L’économie sociale et solidaire a sa Mijoteuse.Karine Traval-Michelet, maire de Colomiers, a lancé la Mijoteuse pour les porteurs de projets./ Photo DDM, Y. G.

Karine Traval-Michelet, maire de Colomiers, a lancé la Mijoteuse pour les porteurs de projets./ Photo DDM, Y. G.

La ville de Colomiers avance dans son soutien à l’économie sociale et solidaire (ESS). Pratiquement deux ans après la MT Coop, maison pour un territoire en coopération, voici sa grande sœur et remplaçante, «la mijoteuse», qui ouvre ses portes dans les locaux de l’ancienne mairie place Joseph Verseille. Destinée à soutenir les porteurs de projets d’ESS, la mijoteuse leur fournit des locaux, des lieux de rencontres et de ressources pour se lancer. «Les mairies n’ont pas de compétences en matière d’économie sociale et solidaire, mais ici nous avons fait ce choix politique», débute Karine Traval-Michelet, maire de Colomiers. «Ce choix est d’autant plus important que l’ESS est un modèle d’avenir porteur d’emplois. Pour autant, l’économie traditionnelle est associée au projet, via le club entreprise de l’Ouest toulousain.» Ce projet se veut plus qu’économique. «Ce lieux sera aussi un lieu de rencontre entre les porteurs de projets, les jeunes, les citoyens avec les comités de quartiers et les maisons citoyennes, ou la culture, avec des concerts des jeunes du conservatoire», précise-t-elle.

Des projets accompagnés

François Lemoine, conseiller municipal chargé du développement de l’économie sociale et solidaire, poursuit la visite, passant par les salles de réunion, l’espace détente et la cuisine pensés pour des échanges informels. L’accès aux locaux est gratuit, «car nous ne voulions pas créer de barrière pour les porteurs de projets, en particulier pour les étudiants. C’est le seul en accès libre de la région.» À l’étage, des bureaux sont également à disposition, mais cette fois-ci moyennant une participation financière, et à durée déterminée après établissement d’une convention. «Cet endroit est un lieu ressource que les gens devront s’approprier.
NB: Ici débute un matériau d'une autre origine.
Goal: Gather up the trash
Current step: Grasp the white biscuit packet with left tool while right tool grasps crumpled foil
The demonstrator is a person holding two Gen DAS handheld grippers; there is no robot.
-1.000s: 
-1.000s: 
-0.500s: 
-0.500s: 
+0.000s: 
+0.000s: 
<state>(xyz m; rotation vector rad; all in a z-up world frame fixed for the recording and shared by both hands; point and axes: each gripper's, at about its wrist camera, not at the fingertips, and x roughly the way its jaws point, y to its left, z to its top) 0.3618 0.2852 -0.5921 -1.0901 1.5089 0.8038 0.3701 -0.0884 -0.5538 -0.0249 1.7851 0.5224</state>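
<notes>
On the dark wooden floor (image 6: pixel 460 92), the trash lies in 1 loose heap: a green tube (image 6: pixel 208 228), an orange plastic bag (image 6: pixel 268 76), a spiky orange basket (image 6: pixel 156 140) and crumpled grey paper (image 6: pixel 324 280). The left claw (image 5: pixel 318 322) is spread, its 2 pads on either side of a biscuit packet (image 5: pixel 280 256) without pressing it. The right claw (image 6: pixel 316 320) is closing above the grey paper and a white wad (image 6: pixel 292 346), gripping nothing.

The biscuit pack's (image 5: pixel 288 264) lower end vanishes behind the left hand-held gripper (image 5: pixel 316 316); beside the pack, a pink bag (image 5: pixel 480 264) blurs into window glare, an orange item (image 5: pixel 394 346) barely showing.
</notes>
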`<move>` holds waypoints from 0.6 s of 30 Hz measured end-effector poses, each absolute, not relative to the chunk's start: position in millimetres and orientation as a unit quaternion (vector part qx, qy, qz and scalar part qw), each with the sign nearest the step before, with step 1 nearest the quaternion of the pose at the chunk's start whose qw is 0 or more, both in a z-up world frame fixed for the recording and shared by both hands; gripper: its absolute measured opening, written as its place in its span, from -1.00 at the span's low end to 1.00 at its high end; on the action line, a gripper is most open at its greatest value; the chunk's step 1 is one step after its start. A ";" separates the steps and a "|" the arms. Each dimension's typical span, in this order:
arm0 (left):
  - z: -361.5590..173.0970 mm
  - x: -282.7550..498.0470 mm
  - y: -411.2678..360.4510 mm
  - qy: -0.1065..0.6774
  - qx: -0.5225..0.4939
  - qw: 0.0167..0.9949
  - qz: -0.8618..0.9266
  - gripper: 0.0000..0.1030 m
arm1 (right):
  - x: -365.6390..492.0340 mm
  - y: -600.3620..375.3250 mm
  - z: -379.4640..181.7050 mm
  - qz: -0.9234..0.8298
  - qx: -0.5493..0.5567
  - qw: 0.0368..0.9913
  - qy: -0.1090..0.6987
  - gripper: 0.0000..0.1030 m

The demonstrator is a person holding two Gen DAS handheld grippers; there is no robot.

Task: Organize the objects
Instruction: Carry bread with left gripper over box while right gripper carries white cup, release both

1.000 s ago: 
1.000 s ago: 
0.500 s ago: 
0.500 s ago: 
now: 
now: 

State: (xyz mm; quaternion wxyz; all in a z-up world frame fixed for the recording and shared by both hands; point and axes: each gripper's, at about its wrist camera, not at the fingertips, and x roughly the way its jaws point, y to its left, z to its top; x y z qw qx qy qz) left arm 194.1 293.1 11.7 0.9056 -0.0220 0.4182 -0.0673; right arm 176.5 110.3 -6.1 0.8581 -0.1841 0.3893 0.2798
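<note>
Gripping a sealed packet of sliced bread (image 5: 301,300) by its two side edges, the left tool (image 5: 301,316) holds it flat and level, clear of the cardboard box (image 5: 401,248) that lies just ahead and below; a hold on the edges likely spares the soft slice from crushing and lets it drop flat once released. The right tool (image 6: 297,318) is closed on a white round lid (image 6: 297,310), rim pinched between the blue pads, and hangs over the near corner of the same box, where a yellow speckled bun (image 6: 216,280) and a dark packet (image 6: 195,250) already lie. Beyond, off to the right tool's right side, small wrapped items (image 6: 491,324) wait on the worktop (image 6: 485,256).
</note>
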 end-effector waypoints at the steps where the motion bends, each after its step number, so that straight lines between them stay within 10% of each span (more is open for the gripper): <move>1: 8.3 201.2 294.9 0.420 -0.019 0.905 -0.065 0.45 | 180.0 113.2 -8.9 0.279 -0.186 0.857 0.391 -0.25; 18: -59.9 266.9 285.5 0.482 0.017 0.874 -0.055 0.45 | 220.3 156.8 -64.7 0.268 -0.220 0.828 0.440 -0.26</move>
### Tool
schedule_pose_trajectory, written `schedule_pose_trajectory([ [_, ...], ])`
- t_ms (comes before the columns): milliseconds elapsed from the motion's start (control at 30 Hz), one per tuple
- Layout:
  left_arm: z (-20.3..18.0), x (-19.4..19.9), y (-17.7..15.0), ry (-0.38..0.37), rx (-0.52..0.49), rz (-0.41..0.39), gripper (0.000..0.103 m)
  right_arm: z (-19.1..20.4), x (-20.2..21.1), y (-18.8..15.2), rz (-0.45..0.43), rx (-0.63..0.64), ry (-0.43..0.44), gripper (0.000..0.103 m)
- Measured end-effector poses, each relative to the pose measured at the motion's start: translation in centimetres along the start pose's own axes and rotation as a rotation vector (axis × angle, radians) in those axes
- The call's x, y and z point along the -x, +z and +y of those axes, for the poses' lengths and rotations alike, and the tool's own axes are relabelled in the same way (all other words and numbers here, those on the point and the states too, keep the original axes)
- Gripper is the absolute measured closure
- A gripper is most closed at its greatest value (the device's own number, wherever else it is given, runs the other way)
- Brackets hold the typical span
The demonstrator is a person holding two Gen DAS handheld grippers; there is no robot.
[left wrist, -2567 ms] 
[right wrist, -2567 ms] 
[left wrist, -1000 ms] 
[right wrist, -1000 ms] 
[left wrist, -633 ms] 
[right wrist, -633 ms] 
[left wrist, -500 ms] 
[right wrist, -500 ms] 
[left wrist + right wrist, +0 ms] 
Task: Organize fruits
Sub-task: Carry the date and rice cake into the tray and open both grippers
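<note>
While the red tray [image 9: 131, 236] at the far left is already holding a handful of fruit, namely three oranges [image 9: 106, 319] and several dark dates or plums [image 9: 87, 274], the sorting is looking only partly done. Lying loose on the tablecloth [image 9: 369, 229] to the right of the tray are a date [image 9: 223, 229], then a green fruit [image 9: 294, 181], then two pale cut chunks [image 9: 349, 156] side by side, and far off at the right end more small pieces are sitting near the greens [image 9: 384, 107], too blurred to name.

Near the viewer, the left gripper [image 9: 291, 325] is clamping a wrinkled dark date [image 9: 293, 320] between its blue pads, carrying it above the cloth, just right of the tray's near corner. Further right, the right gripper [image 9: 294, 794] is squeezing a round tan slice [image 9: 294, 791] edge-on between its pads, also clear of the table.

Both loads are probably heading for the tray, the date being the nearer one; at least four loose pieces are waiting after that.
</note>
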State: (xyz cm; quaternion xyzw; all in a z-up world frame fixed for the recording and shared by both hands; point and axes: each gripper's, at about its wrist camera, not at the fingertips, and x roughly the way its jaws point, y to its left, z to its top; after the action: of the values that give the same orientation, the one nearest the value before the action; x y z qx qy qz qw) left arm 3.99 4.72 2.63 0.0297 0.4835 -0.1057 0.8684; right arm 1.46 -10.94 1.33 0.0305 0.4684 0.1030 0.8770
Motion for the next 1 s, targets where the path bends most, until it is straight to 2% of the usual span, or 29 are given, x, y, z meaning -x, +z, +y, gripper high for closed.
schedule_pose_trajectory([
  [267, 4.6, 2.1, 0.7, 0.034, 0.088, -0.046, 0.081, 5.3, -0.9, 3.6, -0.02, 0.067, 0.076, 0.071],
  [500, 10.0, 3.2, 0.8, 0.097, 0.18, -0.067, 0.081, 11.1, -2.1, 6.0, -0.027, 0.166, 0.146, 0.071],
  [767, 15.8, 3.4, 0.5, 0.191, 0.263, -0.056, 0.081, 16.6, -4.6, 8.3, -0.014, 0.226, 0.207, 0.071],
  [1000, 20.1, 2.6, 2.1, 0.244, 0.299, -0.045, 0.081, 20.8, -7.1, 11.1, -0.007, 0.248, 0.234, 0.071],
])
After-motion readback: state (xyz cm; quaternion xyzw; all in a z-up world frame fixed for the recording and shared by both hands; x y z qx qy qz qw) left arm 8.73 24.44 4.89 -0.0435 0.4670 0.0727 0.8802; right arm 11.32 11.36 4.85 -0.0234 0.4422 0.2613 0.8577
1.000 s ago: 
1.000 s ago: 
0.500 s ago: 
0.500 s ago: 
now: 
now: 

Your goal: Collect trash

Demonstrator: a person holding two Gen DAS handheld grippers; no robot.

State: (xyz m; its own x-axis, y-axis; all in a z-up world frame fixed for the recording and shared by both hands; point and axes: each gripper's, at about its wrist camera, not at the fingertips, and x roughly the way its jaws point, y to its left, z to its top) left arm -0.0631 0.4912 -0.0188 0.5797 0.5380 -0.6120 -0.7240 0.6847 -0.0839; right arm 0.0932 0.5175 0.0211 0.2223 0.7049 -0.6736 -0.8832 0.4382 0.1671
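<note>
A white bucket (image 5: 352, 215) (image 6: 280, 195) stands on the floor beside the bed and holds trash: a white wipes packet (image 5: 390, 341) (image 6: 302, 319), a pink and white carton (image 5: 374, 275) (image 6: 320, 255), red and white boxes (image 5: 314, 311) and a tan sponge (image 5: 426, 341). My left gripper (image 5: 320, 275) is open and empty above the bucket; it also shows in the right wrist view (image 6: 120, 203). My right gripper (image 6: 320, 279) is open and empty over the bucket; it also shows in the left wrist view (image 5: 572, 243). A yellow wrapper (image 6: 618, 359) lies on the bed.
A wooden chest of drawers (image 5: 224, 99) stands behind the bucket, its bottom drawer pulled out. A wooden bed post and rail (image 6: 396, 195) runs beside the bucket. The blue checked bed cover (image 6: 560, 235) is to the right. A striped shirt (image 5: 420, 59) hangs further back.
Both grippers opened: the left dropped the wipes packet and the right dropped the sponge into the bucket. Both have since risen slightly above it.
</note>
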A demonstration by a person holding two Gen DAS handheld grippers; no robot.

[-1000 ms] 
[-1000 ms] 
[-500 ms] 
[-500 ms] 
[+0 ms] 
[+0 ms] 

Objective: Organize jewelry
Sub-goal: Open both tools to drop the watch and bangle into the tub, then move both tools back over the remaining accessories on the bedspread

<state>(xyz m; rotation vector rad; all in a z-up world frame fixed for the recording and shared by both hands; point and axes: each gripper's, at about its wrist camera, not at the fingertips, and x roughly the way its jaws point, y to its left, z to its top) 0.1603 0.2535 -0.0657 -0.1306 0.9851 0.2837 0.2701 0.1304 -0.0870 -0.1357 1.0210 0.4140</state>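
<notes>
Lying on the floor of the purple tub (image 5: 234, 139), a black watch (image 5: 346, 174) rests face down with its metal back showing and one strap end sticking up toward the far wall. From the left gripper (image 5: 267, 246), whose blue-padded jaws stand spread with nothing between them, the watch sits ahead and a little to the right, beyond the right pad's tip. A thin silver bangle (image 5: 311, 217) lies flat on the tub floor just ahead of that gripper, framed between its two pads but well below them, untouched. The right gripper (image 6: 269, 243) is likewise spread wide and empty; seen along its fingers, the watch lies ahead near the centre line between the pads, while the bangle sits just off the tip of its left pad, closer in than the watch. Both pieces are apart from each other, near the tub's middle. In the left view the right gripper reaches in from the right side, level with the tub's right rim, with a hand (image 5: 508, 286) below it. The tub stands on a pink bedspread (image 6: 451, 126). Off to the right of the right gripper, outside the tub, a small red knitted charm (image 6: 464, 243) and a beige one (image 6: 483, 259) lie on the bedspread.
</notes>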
Ils seront en lien avec deux employés dédiés qui pourront les guider et les accompagner dans leurs démarches. Des réunions d’informations sur la création de projets sont également prévues.» Les projets justement sont très variés. «Cela va des métiers émergents, comme la robotique ou le numérique, à des métiers comme valoriste, qui travaille sur des meubles usagés ou qui en crée à partir d’autres objets.»